Data excerpts:
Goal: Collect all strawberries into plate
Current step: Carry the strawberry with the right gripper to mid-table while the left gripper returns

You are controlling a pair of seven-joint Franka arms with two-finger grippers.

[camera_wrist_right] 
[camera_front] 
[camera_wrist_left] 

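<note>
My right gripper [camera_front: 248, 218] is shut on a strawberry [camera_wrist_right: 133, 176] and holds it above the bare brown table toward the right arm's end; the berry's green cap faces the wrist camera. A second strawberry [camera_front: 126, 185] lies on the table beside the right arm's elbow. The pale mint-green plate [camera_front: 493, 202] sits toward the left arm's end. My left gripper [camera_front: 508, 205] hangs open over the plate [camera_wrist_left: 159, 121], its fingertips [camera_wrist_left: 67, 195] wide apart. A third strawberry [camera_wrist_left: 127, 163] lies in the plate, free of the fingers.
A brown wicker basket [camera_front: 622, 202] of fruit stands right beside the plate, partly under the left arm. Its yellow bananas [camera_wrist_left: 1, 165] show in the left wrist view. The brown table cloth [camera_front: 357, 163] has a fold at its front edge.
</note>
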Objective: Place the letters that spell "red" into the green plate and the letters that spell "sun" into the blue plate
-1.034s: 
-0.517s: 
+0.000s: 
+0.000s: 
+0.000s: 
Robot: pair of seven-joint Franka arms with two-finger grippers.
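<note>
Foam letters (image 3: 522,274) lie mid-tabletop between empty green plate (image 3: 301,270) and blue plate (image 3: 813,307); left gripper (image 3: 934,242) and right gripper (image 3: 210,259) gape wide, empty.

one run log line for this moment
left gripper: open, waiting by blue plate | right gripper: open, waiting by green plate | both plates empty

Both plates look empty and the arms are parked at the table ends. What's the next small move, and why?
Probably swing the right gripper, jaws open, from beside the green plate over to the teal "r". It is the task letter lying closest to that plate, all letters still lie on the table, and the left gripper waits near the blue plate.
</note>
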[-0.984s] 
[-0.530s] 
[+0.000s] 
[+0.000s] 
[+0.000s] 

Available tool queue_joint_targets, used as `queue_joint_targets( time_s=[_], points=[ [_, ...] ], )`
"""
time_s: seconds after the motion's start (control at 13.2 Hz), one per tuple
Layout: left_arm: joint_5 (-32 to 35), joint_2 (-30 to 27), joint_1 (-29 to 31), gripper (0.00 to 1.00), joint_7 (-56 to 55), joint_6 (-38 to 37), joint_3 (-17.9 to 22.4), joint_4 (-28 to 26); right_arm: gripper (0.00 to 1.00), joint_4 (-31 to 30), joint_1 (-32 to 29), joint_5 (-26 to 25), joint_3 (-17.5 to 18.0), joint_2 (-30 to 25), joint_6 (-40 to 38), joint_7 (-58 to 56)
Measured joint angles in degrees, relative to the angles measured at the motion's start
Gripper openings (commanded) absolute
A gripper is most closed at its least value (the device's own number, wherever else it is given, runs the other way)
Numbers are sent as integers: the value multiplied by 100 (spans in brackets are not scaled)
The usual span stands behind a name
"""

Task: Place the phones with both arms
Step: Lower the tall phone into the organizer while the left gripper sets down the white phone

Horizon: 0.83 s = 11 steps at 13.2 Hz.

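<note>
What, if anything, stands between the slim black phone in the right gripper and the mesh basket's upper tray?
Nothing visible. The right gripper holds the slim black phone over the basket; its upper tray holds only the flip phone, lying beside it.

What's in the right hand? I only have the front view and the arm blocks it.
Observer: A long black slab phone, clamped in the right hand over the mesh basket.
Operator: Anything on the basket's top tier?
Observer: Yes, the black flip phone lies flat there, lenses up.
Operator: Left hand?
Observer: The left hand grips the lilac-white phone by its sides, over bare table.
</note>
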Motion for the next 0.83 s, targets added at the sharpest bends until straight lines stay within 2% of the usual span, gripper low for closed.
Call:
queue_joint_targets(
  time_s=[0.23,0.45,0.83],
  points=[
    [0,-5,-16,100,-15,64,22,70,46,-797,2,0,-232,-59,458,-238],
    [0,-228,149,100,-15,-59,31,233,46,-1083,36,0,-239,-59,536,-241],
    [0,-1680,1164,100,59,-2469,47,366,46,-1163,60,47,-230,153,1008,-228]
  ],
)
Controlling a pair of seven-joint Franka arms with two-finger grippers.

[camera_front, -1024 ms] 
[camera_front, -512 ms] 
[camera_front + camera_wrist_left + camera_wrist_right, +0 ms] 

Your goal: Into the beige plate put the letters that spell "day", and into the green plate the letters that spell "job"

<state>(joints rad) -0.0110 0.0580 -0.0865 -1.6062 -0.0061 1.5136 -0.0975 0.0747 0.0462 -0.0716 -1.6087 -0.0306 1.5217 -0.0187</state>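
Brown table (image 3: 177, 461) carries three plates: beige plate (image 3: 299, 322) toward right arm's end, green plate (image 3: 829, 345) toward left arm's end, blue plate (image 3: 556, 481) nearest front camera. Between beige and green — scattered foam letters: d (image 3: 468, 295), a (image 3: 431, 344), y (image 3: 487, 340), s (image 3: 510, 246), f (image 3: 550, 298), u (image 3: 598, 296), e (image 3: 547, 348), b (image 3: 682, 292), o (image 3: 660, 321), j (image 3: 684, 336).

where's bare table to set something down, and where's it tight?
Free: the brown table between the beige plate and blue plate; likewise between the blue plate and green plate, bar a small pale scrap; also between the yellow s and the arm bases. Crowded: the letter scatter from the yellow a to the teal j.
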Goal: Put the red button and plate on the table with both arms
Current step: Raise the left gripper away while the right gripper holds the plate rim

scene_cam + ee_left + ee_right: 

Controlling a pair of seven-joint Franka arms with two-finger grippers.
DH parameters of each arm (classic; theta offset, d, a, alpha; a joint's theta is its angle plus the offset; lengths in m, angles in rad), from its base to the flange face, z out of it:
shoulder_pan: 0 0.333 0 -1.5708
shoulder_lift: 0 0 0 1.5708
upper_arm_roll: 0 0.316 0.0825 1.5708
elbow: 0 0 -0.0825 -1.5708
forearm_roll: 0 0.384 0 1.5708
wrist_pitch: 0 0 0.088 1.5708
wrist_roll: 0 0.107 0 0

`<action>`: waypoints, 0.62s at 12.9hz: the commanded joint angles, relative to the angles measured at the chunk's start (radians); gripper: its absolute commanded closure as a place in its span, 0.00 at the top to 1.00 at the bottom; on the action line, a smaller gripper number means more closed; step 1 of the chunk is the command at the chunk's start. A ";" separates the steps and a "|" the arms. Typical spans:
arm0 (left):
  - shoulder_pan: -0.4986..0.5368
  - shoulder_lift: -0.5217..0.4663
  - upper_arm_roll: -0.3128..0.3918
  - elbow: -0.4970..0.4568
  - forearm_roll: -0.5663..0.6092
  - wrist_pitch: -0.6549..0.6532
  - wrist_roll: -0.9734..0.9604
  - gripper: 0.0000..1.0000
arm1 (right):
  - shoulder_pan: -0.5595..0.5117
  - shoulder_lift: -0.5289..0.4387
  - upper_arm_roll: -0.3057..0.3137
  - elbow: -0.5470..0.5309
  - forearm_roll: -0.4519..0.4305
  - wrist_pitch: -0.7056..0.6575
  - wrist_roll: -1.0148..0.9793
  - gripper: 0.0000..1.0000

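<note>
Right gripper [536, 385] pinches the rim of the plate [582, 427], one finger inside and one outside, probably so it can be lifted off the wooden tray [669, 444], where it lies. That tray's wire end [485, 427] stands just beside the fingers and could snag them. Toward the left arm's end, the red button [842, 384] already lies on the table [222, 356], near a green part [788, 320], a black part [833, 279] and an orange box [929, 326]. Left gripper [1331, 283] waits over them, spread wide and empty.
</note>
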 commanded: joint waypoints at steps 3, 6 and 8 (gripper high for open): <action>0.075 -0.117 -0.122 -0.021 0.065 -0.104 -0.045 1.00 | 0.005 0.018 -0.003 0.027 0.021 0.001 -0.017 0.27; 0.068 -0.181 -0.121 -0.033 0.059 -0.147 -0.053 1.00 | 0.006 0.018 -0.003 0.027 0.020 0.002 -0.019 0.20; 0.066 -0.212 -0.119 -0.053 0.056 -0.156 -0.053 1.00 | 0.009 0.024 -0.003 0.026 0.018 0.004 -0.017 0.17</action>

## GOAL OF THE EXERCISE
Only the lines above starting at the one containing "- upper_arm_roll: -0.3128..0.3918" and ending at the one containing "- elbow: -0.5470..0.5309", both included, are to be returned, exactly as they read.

## EXERCISE SOLUTION
  - upper_arm_roll: -0.3128..0.3918
  - elbow: -0.4970..0.4568
  - forearm_roll: -0.5663..0.6092
  - wrist_pitch: -0.6549..0.6532
  - wrist_roll: -0.9734..0.9604
  - gripper: 0.0000..1.0000
arm1 (right):
  - shoulder_pan: -0.5595..0.5117
  - shoulder_lift: -0.5289..0.4387
  - upper_arm_roll: -0.3057..0.3137
  - elbow: -0.5470..0.5309

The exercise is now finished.